Poet Robert Frost was involved with the first half-century of the Bread Loaf School. He purchased an 150 acre farm in the immediate vicinity, now owned by Middlebury College and known as the Robert Frost Farm, and subsequently spent more than 40 summers lecturing at the School.[2]

In a 1960 Paris Review interview, Frost was asked, "You were a cofounder of the school, weren't you?" He responded:

They say that. I think I had more to do with the starting of the conference.
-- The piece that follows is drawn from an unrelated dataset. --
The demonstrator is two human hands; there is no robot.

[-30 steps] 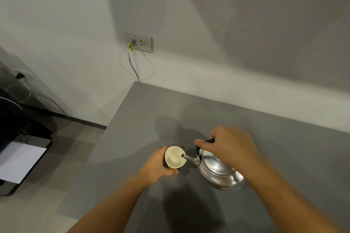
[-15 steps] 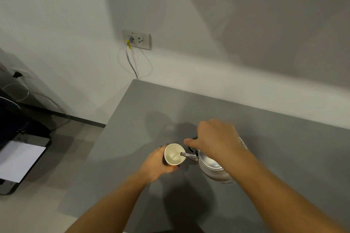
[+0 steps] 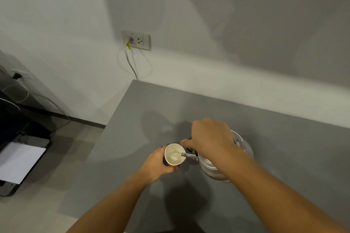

In a very casual way, I said to the president [of Middlebury], “Why don’t you use the place for a little sociability after the school is over?” I thought of no regular business—no pay, no nothing, just inviting literary people, a few, for a week or two. The kitchen staff was still there. But then they started a regular business of it.[3]

Faculty and staff

In addition to Robert Frost, prominent faculty and staff have included William Carlos Williams, Bernard DeVoto, Edward Weismiller, Theodore Roethke, John Crowe Ransom, Elizabeth Drew, A. Bartlett Giamatti, Perry Miller, Catherine Drinker Bowen, Carlos Baker, Harold Bloom, Cleanth Brooks, Charles Edward Eaton, Richard Ellman, Paul Muldoon, William Sloane, John Ciardi, John P. Marquand, Wylie Sypher, and Dixie Goswami.[4]

Campuses

Bread Loaf Mountain campus

The School of English's central location is Middlebury College's 1,800-acre (730 ha) mountain campus in Ripton, Vermont, 12 miles (19 km) east of Middlebury on a plateau within sight of Bread Loaf Mountain. Between 1860 and 1910, Joseph Battell acquired vast tracts of land and left 31,000 acres (13,000 ha) to Middlebury College upon his death in 1915. The College sold nearly all property to form the core of the Green Mountain National Forest in the 1930s and 1950s, but retained the mountain campus and the rustic summer resort Battell developed. In addition to hosting the School of English and the Bread Loaf Writers' Conference, the mountain campus is home to Middlebury College's Rikert Ski Touring Center during the winter months.

The campus consists of two-dozen clapboard buildings serving as dormitories, classrooms, and social space. An additional seven cottages are located within one mile of the main campus. The Bread Loaf Inn, which now acts as a dormitory and dining hall, was built in 1861 and subsequently expanded in the Second Empire-style.[5] The campus is known for its distinctive mustard-colored buildings dating from Battell's era; structures built since 1915 are painted white and generally of the Colonial revival-style.

The campus hosts around 250 students every summer.

Other campuses

The Lincoln College, Oxford location was first used in 1978 and enrolls about 90 students each year; Bread Loaf School of English uses Lincoln College's facilities during the University of Oxford's long summer vacation. The New Mexico campus at St. John's College, Santa Fe, has enrolled 80 students every summer since 1991.